WHAT YOU ARE ASKED TO DO
What lines in the records below mention "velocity"? List them all.

PROVIDED DATA
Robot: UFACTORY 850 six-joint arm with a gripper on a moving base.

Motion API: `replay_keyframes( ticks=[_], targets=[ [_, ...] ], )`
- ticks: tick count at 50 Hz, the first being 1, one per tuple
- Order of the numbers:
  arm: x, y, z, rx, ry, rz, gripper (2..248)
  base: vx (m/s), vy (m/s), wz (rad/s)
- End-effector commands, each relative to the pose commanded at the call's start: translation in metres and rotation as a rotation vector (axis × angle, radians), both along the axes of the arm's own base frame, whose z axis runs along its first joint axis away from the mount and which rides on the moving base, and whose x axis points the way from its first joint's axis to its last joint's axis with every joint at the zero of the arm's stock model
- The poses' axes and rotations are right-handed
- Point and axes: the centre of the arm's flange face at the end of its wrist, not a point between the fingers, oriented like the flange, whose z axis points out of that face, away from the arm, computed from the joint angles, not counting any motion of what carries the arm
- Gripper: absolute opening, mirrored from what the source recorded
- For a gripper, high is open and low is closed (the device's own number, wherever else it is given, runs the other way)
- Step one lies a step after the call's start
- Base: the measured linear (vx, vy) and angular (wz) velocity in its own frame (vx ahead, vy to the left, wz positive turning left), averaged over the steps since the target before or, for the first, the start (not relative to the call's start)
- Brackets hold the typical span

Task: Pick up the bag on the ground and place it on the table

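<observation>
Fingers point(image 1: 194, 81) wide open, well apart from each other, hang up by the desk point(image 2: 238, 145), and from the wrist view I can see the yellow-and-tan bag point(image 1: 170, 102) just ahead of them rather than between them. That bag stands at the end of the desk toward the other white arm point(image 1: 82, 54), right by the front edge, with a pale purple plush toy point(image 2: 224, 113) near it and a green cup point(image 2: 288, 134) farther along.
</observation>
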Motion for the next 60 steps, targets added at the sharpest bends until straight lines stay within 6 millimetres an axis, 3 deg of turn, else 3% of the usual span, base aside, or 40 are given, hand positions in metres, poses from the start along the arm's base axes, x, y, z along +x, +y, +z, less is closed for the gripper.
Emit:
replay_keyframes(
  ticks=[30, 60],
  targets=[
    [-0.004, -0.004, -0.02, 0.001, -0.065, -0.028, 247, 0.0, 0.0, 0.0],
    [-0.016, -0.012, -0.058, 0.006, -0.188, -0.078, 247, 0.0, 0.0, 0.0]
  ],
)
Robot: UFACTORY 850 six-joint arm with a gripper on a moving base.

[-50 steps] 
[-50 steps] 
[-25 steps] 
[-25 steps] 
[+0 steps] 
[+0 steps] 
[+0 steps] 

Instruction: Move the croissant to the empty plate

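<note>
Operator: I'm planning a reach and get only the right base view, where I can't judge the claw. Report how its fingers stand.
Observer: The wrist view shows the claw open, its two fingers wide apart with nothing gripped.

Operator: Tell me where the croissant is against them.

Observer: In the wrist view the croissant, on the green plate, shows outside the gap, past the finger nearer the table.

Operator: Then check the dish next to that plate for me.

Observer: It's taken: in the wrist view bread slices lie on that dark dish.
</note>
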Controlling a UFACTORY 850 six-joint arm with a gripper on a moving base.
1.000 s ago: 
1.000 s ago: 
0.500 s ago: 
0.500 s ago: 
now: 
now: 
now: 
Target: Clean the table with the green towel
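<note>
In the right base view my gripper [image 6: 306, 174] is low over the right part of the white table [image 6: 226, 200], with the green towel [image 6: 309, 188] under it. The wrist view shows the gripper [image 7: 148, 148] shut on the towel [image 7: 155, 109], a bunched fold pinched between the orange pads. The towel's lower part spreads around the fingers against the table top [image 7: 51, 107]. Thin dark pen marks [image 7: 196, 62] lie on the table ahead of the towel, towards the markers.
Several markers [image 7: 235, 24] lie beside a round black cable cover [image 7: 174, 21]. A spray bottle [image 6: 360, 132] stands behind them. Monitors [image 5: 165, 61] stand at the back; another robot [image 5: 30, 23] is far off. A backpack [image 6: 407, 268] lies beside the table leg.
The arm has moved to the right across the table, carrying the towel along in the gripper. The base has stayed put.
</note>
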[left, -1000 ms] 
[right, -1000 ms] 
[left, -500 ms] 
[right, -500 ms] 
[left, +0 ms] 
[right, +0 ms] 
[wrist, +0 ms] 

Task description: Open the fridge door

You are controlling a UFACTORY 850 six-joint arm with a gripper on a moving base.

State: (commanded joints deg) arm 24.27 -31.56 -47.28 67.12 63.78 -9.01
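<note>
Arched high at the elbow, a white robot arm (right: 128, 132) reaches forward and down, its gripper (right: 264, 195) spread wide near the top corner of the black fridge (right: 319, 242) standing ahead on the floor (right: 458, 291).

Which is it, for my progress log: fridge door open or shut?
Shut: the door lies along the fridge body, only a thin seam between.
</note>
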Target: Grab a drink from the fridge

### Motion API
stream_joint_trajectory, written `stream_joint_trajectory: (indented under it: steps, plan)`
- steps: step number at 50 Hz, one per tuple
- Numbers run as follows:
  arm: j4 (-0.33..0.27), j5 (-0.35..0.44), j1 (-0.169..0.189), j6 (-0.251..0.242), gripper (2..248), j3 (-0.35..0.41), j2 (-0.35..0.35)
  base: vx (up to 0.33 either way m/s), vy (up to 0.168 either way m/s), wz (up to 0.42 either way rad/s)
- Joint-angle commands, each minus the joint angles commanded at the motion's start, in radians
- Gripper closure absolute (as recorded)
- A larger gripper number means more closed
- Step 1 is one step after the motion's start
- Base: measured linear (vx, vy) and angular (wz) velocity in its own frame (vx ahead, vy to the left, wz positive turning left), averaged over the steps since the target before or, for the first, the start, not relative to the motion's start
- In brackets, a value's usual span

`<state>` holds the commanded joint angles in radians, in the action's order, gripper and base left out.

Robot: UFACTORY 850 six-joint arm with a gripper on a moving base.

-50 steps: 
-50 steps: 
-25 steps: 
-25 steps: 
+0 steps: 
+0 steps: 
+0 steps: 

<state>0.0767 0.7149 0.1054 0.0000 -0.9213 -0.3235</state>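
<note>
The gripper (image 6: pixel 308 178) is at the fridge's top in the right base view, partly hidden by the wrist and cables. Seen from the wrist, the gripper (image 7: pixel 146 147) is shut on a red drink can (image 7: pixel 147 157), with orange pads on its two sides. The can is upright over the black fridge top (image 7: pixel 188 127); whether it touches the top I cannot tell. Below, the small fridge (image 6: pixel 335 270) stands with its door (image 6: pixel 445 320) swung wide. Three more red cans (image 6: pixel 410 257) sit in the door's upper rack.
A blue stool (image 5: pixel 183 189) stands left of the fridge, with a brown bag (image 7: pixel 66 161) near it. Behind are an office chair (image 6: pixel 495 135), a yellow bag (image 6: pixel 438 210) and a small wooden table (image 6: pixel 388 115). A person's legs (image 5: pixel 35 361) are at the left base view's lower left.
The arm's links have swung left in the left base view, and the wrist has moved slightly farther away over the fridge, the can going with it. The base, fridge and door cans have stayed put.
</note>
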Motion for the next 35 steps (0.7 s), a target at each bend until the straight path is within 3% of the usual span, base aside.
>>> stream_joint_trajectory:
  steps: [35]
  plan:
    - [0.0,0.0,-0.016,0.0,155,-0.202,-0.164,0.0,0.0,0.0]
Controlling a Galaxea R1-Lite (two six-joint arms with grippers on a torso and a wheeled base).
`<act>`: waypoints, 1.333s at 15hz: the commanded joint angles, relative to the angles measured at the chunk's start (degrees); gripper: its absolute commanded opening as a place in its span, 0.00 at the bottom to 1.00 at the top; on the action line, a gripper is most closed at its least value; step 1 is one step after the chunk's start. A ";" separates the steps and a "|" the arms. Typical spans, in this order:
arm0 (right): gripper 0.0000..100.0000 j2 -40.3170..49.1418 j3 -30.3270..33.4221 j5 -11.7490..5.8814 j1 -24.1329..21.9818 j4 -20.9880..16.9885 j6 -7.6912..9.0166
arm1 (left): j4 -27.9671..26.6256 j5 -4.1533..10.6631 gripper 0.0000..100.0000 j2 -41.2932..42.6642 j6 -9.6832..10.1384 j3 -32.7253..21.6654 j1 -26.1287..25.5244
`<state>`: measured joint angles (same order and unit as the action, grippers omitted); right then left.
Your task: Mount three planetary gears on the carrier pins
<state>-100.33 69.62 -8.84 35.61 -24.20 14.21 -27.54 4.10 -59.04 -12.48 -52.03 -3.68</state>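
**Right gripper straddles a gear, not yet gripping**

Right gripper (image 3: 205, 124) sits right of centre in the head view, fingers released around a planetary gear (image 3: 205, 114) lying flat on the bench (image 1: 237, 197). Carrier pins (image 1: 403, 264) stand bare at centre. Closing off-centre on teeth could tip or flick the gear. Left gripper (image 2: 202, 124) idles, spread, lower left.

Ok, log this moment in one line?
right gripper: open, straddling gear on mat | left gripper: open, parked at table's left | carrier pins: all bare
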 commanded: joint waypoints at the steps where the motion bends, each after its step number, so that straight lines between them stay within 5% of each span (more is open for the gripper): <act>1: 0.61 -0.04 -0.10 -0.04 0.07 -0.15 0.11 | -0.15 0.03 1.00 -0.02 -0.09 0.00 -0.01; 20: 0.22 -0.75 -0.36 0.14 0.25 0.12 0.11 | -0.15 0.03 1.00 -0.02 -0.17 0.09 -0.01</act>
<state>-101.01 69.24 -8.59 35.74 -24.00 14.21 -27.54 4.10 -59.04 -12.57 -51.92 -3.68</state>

SOLUTION TO THE EXERCISE
- Base: the measured linear (vx, vy) and angular (wz) velocity in its own frame (vx ahead, vy to the left, wz positive turning left), averaged over the steps since the target before or, for the first, the start (not relative to the call's start)
- Base: measured linear (vx, vy) and angular (wz) velocity in its own frame (vx ahead, vy to the left, wz positive turning left), averaged over the steps since the target before or, for the first, the start, not relative to the motion's start

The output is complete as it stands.